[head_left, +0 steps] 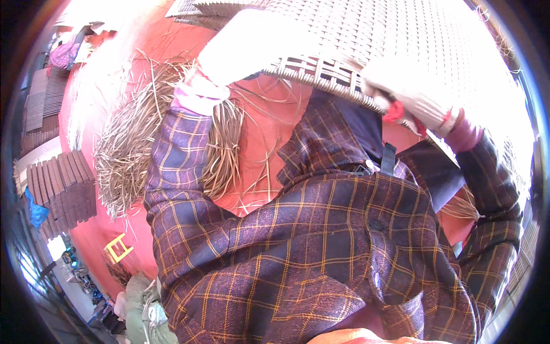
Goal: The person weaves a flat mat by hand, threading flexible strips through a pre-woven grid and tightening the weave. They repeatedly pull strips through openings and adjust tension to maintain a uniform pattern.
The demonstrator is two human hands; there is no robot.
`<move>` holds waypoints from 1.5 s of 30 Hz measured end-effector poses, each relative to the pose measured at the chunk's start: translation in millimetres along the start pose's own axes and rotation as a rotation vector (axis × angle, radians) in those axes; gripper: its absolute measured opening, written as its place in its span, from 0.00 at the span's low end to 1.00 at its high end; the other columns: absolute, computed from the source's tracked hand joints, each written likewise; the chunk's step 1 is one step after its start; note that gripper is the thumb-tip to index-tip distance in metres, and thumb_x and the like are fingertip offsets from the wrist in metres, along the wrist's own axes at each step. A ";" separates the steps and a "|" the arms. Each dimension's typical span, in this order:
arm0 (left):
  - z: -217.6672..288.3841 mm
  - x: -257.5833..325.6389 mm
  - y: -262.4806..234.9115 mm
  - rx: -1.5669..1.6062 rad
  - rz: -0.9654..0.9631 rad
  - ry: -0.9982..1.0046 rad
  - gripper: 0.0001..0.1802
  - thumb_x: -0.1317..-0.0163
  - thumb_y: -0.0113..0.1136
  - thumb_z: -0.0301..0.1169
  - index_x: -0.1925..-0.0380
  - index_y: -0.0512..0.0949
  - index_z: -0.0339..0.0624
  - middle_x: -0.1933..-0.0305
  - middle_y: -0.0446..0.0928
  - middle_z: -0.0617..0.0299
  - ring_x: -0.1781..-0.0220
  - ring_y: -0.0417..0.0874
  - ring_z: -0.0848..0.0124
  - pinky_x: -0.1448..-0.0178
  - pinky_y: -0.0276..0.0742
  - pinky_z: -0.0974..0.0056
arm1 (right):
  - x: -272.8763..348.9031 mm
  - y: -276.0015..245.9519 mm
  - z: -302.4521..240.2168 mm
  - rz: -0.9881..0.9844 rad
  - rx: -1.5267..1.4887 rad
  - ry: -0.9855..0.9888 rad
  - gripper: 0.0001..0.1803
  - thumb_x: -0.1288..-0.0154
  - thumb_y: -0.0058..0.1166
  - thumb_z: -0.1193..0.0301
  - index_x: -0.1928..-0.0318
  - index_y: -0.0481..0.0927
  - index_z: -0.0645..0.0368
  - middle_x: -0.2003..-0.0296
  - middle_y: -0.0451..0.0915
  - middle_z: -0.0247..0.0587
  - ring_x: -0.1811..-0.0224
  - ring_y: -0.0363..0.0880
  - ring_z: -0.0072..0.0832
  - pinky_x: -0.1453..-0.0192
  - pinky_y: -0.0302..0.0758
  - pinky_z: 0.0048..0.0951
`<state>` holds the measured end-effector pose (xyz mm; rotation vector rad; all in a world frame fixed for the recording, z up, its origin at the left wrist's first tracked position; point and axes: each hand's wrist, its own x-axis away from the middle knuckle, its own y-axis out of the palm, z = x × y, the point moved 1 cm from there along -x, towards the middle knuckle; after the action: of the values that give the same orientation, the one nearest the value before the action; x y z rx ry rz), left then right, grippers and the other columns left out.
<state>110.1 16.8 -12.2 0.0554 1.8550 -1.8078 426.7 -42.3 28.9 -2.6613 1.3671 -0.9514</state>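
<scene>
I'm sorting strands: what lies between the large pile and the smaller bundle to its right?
In the head view, the plaid left sleeve crosses between the large pile and smaller bundle, hiding what is underneath.

The woven panel [372, 34] looks rough, strands [134, 137] straw-like, shirt [286, 235] matt cloth.

I wear a dark purple plaid cloth shirt [275, 252] with thin orange and yellow lines and a round dark button [375, 225]. My right hand [404, 103] has a pale knitted glove [429, 109] with red bits, beside a purple cuff [465, 136].
</scene>
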 end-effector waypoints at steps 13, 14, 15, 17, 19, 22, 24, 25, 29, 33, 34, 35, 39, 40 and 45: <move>2.0 39.5 -14.4 0.220 -0.004 -0.367 0.11 0.30 0.64 0.34 0.62 0.88 0.37 0.67 0.86 0.58 0.65 0.86 0.67 0.56 0.81 0.63 | -61.5 -12.3 -13.6 -0.329 0.496 -0.067 0.18 0.21 0.52 0.63 0.67 0.83 0.60 0.77 0.80 0.31 0.82 0.78 0.16 0.81 0.71 0.19; 2.5 38.4 -15.3 0.255 -0.012 -0.402 0.10 0.33 0.64 0.33 0.61 0.88 0.41 0.64 0.86 0.58 0.61 0.87 0.65 0.54 0.83 0.61 | -66.0 -12.6 -16.2 -0.331 0.548 -0.058 0.18 0.21 0.52 0.63 0.68 0.83 0.60 0.77 0.80 0.31 0.81 0.78 0.15 0.81 0.71 0.18; 3.7 37.8 -16.7 0.254 -0.024 -0.402 0.10 0.37 0.64 0.32 0.59 0.89 0.44 0.61 0.87 0.57 0.58 0.88 0.62 0.52 0.84 0.59 | -71.7 -10.7 -18.4 -0.339 0.589 -0.089 0.18 0.21 0.52 0.62 0.68 0.83 0.59 0.77 0.80 0.31 0.81 0.78 0.15 0.81 0.70 0.17; 5.8 36.4 -18.9 0.198 -0.048 -0.388 0.11 0.40 0.65 0.32 0.58 0.89 0.48 0.58 0.87 0.57 0.55 0.89 0.59 0.49 0.86 0.57 | -83.2 -4.0 -20.9 -0.363 0.743 -0.239 0.19 0.24 0.51 0.60 0.70 0.83 0.59 0.75 0.81 0.37 0.76 0.81 0.23 0.72 0.77 0.28; 8.4 35.8 -20.5 0.089 -0.077 -0.360 0.11 0.41 0.66 0.32 0.58 0.88 0.48 0.57 0.87 0.58 0.54 0.89 0.59 0.49 0.86 0.56 | -102.1 11.2 -20.3 -0.312 0.966 -0.317 0.19 0.25 0.49 0.60 0.69 0.83 0.60 0.74 0.81 0.42 0.73 0.83 0.30 0.64 0.80 0.36; 12.0 34.8 -19.2 -0.079 -0.141 -0.323 0.10 0.43 0.68 0.33 0.60 0.88 0.50 0.57 0.87 0.59 0.55 0.88 0.59 0.50 0.85 0.55 | -125.1 26.7 -18.9 -0.274 1.302 -0.649 0.18 0.26 0.47 0.62 0.68 0.84 0.61 0.72 0.82 0.48 0.68 0.83 0.41 0.56 0.79 0.43; 14.7 31.9 -13.7 -0.138 -0.026 -0.215 0.10 0.43 0.67 0.33 0.61 0.87 0.50 0.59 0.86 0.59 0.57 0.88 0.58 0.52 0.85 0.54 | -130.0 29.7 -12.0 -0.223 1.366 -0.741 0.17 0.27 0.47 0.64 0.67 0.84 0.62 0.71 0.82 0.51 0.66 0.83 0.45 0.55 0.78 0.45; 16.4 30.8 -10.6 -0.188 0.046 -0.146 0.09 0.43 0.67 0.33 0.61 0.87 0.51 0.60 0.85 0.59 0.58 0.88 0.58 0.52 0.84 0.54 | -129.5 28.8 -7.5 -0.192 1.373 -0.763 0.17 0.27 0.47 0.64 0.66 0.84 0.62 0.70 0.83 0.52 0.66 0.82 0.47 0.55 0.78 0.45; 20.2 27.4 3.3 -0.304 -0.053 -0.104 0.10 0.42 0.67 0.33 0.60 0.87 0.52 0.60 0.86 0.59 0.56 0.87 0.57 0.51 0.83 0.52 | -116.1 23.6 9.8 0.035 1.353 -1.044 0.11 0.29 0.52 0.67 0.64 0.85 0.58 0.70 0.83 0.45 0.65 0.83 0.44 0.56 0.79 0.45; 14.0 30.9 -5.4 -0.204 -0.087 -0.182 0.12 0.41 0.67 0.34 0.57 0.88 0.53 0.57 0.87 0.59 0.54 0.88 0.58 0.50 0.83 0.52 | -115.5 19.0 17.7 -0.028 1.077 -0.996 0.08 0.31 0.54 0.67 0.64 0.83 0.55 0.72 0.82 0.38 0.71 0.81 0.37 0.64 0.78 0.39; 11.9 32.2 -9.6 -0.165 -0.043 -0.199 0.12 0.41 0.68 0.34 0.56 0.88 0.53 0.56 0.87 0.60 0.54 0.88 0.58 0.49 0.83 0.52 | -115.9 18.9 19.0 -0.038 1.063 -0.994 0.08 0.31 0.54 0.67 0.64 0.83 0.55 0.73 0.81 0.37 0.72 0.81 0.36 0.65 0.78 0.38; 10.2 33.5 -12.9 -0.173 -0.064 -0.189 0.12 0.42 0.68 0.34 0.57 0.88 0.52 0.57 0.87 0.60 0.55 0.88 0.58 0.50 0.83 0.52 | -116.2 19.2 19.8 -0.015 1.091 -1.039 0.08 0.31 0.54 0.67 0.65 0.83 0.55 0.73 0.81 0.37 0.72 0.81 0.35 0.65 0.78 0.38; 9.4 37.4 -16.5 -0.213 -0.075 -0.206 0.12 0.44 0.68 0.33 0.58 0.88 0.52 0.59 0.87 0.61 0.55 0.88 0.58 0.51 0.83 0.53 | -118.1 25.3 19.9 0.028 0.988 -0.993 0.10 0.31 0.54 0.66 0.67 0.82 0.56 0.74 0.79 0.38 0.73 0.80 0.35 0.66 0.77 0.38; 9.9 38.1 -15.8 -0.215 -0.085 -0.195 0.12 0.44 0.68 0.33 0.59 0.88 0.52 0.59 0.87 0.61 0.55 0.88 0.58 0.50 0.83 0.52 | -117.5 26.9 18.7 0.055 1.013 -1.005 0.10 0.31 0.54 0.66 0.68 0.82 0.56 0.75 0.79 0.38 0.73 0.80 0.35 0.66 0.77 0.38; 8.8 32.1 -6.4 -0.246 -0.073 -0.091 0.13 0.43 0.67 0.32 0.57 0.88 0.50 0.59 0.86 0.60 0.56 0.87 0.59 0.50 0.83 0.53 | -112.3 29.9 8.6 0.013 1.181 -0.880 0.06 0.36 0.58 0.69 0.63 0.85 0.56 0.70 0.84 0.49 0.65 0.86 0.46 0.55 0.82 0.45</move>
<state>83.4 -2.8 -18.8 -0.1845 2.0216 -1.5870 360.0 19.8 -43.7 -1.7073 0.3752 -0.2717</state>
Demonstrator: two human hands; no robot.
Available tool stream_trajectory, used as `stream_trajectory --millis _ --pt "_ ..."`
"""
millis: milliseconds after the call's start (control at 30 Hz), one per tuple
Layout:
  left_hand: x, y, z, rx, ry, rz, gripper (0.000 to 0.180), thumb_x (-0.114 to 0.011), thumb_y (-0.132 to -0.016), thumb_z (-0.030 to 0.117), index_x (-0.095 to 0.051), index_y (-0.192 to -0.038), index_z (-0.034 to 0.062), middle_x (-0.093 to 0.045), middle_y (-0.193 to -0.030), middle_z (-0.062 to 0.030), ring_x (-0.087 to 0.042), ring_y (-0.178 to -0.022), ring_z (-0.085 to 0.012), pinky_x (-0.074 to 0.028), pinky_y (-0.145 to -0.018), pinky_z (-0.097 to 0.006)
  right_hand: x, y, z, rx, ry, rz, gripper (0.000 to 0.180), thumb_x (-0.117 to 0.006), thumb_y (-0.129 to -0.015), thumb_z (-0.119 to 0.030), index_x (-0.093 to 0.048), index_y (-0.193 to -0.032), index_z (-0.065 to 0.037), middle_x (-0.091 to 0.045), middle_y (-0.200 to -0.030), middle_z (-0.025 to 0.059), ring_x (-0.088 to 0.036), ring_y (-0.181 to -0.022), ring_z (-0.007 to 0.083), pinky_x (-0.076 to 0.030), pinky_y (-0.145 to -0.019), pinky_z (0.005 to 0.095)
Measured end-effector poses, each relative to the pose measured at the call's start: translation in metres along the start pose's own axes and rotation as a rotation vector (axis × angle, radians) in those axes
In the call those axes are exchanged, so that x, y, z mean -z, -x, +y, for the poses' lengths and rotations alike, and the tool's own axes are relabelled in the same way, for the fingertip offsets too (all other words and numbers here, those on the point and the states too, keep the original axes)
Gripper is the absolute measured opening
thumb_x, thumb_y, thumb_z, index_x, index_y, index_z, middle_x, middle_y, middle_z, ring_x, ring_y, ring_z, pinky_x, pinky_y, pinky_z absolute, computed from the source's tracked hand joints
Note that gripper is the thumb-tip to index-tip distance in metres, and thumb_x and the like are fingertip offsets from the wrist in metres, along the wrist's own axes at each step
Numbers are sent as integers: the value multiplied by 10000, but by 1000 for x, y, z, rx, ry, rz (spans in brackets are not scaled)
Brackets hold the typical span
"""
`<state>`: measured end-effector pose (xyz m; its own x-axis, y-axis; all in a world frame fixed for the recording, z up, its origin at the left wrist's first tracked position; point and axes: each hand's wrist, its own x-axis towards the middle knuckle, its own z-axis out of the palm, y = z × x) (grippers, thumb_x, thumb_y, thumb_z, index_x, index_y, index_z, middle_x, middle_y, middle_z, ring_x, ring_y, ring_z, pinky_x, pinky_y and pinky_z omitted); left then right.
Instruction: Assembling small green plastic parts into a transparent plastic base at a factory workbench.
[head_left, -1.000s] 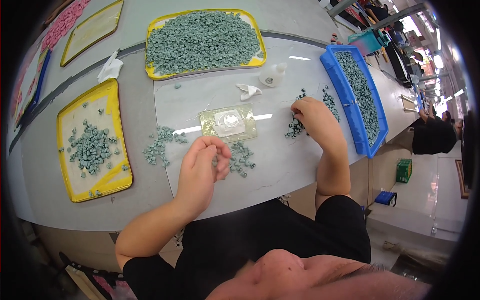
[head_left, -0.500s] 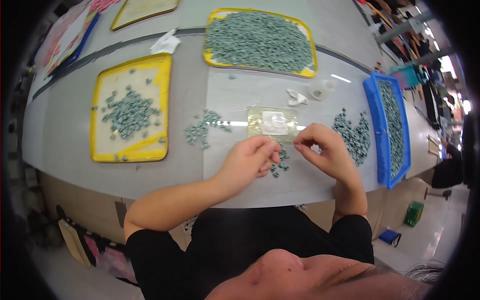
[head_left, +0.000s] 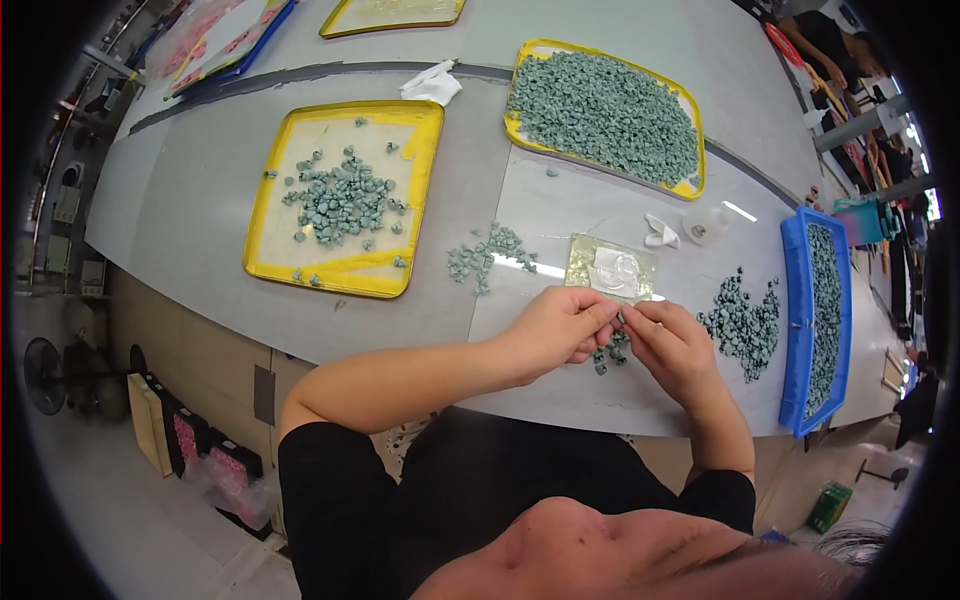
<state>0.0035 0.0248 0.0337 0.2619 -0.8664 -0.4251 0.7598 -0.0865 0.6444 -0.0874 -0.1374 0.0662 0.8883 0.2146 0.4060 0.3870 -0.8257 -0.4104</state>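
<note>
My left hand [head_left: 562, 328] and my right hand [head_left: 676, 352] meet at the fingertips over the table. Both are closed in a pinch on a small grey-green piece, mostly hidden by the fingers. Under them, partly covered, lies a small heap of grey-green pieces [head_left: 608, 356]. Just beyond the fingertips is a flat yellowish pad [head_left: 640, 262] bearing a white sheet with a clear round dish [head_left: 622, 270]. A loose cluster of similar pieces [head_left: 488, 258] spreads left of the hands, and a darker-looking pile [head_left: 742, 328] spreads to the right.
A yellow-rimmed tray [head_left: 428, 190] with scattered pieces stands at left. Another yellow-rimmed tray [head_left: 527, 50], heaped full, stands at the back. At right is a blue bin [head_left: 797, 330] of pieces. Crumpled white tissue [head_left: 661, 232] and a small translucent bottle [head_left: 705, 228] sit behind the pad.
My hands, apart at the fingertips before, are now together on a small piece. The whole view has shifted, so the table things appear farther right.
</note>
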Motion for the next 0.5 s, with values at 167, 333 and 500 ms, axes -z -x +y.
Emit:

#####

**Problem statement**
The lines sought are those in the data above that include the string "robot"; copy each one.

**Exercise answer**
The demonstrator is two human hands; there is no robot.
Demonstrator: two human hands; no robot.

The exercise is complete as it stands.